■ **Activity**
Your task is to transcribe the entries below exactly, from their first line down to the line containing "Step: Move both", and to stop there.

━━━━━ Given data ━━━━━

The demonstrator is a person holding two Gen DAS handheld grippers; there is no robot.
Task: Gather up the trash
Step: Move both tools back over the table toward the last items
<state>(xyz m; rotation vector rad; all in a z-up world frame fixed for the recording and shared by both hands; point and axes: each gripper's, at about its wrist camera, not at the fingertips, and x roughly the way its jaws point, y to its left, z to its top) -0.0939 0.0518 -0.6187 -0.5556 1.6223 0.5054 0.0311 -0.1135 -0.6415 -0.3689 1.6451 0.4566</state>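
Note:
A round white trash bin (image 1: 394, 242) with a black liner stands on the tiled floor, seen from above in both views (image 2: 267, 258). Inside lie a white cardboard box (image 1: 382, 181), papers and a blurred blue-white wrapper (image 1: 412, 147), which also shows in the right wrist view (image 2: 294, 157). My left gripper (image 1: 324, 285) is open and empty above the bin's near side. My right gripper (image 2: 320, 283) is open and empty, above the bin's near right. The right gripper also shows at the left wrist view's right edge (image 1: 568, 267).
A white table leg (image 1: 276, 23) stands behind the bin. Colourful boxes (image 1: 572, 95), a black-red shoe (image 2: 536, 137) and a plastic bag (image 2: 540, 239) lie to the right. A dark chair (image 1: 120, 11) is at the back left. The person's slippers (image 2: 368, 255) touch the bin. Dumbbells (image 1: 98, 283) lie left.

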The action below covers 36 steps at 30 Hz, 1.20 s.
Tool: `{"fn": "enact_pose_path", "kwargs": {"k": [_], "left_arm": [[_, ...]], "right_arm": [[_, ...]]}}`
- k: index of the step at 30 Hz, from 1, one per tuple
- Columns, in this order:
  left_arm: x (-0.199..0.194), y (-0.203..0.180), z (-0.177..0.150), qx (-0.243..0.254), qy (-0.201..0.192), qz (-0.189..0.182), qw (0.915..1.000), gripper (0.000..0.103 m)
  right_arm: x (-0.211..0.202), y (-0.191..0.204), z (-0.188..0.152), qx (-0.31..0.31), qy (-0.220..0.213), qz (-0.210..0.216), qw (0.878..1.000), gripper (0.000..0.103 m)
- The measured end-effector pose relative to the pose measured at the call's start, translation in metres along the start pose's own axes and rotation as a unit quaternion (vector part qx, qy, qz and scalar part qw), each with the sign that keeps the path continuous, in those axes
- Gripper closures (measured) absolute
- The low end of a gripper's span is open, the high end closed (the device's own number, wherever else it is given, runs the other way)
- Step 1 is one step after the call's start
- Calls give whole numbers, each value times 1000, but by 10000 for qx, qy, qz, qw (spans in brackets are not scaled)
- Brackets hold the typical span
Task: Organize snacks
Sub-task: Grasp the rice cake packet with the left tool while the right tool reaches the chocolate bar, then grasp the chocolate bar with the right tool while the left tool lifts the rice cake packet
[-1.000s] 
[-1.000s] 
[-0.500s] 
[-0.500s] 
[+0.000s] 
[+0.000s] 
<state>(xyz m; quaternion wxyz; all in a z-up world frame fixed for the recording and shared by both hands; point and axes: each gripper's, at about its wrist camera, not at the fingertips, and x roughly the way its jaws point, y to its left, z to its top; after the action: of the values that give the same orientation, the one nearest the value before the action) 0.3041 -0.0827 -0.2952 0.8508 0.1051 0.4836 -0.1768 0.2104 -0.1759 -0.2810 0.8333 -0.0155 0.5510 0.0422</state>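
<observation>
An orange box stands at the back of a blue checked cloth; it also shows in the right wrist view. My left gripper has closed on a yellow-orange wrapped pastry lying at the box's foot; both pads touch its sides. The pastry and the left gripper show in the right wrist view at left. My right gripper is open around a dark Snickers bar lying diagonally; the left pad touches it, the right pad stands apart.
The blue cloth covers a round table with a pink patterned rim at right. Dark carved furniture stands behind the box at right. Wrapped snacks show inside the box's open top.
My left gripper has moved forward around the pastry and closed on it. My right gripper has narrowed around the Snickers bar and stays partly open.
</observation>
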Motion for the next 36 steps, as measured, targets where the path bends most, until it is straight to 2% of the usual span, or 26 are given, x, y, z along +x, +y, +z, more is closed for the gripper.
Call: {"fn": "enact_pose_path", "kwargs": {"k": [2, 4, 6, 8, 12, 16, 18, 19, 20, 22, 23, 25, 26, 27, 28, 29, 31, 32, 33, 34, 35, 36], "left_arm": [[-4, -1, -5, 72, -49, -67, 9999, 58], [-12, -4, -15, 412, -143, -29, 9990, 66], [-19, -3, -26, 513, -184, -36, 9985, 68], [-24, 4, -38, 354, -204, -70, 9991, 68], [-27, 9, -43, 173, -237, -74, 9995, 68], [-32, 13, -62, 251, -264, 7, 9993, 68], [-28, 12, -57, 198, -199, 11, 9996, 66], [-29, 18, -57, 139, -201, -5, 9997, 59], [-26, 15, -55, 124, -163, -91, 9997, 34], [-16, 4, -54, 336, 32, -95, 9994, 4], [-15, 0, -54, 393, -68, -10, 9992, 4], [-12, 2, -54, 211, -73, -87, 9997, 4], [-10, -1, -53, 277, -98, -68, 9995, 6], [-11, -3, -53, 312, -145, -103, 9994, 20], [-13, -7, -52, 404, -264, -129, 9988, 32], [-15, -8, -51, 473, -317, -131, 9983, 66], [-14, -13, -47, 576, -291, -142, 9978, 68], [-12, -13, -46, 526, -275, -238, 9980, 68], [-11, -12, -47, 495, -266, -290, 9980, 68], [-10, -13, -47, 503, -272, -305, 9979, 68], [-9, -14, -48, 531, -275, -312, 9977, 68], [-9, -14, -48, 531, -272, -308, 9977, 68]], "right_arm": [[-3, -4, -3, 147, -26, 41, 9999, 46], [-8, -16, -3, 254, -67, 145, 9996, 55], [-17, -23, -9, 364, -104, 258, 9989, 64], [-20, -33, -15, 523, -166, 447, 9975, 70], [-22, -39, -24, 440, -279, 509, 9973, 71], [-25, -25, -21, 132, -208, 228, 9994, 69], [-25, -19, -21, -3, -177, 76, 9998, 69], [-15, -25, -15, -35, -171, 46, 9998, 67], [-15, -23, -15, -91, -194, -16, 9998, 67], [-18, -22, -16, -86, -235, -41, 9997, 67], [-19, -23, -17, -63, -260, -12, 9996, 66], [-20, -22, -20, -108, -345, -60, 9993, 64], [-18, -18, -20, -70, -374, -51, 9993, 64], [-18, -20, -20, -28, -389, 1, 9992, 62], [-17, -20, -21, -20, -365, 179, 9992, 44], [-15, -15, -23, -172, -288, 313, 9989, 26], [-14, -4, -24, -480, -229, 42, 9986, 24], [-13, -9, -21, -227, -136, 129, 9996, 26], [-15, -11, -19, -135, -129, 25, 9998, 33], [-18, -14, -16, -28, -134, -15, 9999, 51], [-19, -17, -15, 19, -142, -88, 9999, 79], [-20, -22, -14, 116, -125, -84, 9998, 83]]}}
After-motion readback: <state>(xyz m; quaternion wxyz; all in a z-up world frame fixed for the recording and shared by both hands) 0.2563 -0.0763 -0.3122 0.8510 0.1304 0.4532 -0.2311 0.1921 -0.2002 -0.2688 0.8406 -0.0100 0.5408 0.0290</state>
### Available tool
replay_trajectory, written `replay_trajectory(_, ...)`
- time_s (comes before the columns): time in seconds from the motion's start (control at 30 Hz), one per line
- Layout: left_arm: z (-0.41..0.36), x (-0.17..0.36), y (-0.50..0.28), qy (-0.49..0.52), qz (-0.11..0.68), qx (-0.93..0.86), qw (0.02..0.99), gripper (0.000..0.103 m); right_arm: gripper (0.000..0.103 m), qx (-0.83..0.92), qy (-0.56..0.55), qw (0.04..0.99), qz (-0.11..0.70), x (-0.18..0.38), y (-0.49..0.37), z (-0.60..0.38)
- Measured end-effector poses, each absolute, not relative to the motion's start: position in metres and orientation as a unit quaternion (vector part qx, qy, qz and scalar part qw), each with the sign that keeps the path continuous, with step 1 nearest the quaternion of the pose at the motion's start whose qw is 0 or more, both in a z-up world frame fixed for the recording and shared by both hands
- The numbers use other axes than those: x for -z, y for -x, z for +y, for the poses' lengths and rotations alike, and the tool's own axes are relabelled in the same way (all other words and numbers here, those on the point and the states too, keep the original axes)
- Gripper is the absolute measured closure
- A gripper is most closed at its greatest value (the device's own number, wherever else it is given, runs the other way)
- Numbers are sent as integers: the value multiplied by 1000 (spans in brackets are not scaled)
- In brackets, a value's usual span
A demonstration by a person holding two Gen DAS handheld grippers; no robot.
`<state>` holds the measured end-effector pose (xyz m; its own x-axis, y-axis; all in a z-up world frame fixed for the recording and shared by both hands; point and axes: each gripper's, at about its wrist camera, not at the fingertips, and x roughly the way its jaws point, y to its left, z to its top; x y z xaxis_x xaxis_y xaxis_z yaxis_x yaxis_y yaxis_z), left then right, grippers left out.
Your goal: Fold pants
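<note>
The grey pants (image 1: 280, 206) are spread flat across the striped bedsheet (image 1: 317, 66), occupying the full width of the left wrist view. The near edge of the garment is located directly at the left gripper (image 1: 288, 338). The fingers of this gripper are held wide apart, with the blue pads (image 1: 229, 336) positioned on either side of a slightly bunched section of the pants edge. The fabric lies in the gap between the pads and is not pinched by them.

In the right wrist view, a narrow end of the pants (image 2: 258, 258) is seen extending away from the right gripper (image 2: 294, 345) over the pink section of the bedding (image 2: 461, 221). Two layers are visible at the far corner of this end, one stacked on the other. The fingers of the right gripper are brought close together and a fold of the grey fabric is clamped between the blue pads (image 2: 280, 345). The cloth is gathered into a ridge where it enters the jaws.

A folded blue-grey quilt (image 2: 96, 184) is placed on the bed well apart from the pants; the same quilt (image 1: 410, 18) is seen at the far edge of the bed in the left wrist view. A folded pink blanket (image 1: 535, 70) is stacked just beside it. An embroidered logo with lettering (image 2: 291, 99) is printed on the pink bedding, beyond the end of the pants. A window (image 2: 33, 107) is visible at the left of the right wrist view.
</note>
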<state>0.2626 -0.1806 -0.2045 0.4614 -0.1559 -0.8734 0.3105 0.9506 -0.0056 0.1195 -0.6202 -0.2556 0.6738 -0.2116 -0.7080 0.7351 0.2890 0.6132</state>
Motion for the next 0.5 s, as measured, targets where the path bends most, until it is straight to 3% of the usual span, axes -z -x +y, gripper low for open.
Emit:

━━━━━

■ **Response to this exercise**
The demonstrator is a person holding two Gen DAS handheld grippers; there is no robot.
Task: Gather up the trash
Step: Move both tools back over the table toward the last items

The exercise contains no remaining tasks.